As a group the community has adopted the practice of referring to “the land” rather than “property.” Yet there are individual members who fence off their closely held and tended property from other people as well as wildlife and pests. QIV respects, honors and holds the space for everyone’s sensibilities.

 

Jens speaks of how QIV’s use of communal spaces has been heavily influenced by permaculture—specifically the design principle of “concentric land use circles,” or zones in which specific creatures live and activities take place. Priority is also given to “increasing surface area” by forming high points and depressions in the land with slopes in between. 

 

QIV land was formerly a dairy farm. It had been overcrowded with cows which depleted the pastures. So the Natural Resources Defense Council (NRCD) has helped with pasture management, and 15 years of rotational sheep grazing has gone a long way toward rebuilding the soil. The land is also under New York State forestry management, which safeguards tree and plant diversity and ensures that the best seed trees are kept as healthy as possible. 

 

Building Resilient Internal Landscapes

“Community is total joy with lots of difficulties. I am moved to tears for the blessing of it. It has answered longings that I didn’t know that I had and transformed me in ways I didn’t know I would be transformed. Belonging is essential. We all need to be part of something bigger than ourselves. That feeling isn’t the same in more distant vague types of community. The closeness of day to day interactions creates true community.”

—Dee Duckworth, QIV

 

Accelerating climate change means that society will be adapting to environmental challenges in perpetuity.

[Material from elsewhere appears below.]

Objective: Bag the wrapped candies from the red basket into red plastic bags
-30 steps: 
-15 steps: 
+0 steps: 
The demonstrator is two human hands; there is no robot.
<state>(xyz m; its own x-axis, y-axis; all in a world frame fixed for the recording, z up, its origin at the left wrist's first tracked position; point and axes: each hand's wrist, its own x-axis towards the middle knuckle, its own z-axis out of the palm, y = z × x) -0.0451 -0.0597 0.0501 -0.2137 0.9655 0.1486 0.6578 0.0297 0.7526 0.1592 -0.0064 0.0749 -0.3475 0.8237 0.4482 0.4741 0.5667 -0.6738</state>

Truly transformational preparation for the ecological long haul starts with our internal landscapes. The trust-building that’s possible in close-knit Quaker communities such as QIV can hold the sacred space for such transformation. 

 

“QIV is a microcosm of the larger society with regard to its commitment to Earthcare. There are people who are still entrenched in the culture of the mainstream,” remarks Dee Duckworth. Dee is committed to self-observing that has led her to separate out from that mainstream. She is downsizing and plans to move from a 1,200 sq. ft. house to a dwelling that is a fraction of that size for both spiritual and logistical reasons. 

 

As Dee prepares for that eventuality she marvels at how much “stuff” she has collected. Letting go of excess has prompted deep introspection and the painful recognition of complicity with consumerism. Initiating and sustaining the lifestyle shifts we are called to make as we move into a carbon constrained future requires a shift in consciousness.

 

Involved with QIV for over six years now, Eric Bear Ludwig’s personal relationship to the earth motivated him to engage with the community. He recalls a seminal, sad moment while on a river in his native South Florida when he viscerally “felt the river’s sickness.” He gravitated to the QIV to address his deep dissatisfaction about the state of humanity’s relationship with the Earth and all life. He knew that he couldn’t make the changes he saw as being necessary as a lone individual.

 

Yet, while the ecological imperative is a key motivator for Bear, the trust-building inherent in QIV’s authentic and sustained immersion in intentional culture-building is what nourish him. He notes that, “Over the years community members have learned how to ‘be’ together and have grown more spacious in dealing with discomfort.” He cherishes how through Quaker process the community has built the capacity to work with dissent from which spirit can speak. The process has afforded Bear the opportunity to appreciate and trust others’ concerns about his projects, and he only wants to move forward when whatever they are holding is clear for them.  

 

Bear, Jens, and Dee agree that Quaker values lived consciously in harmony in the Earth, and most especially in close, day to day proximity with peers generates tremendous resilience. QIV exemplifies depth of commitment to self-transformation in service to the whole.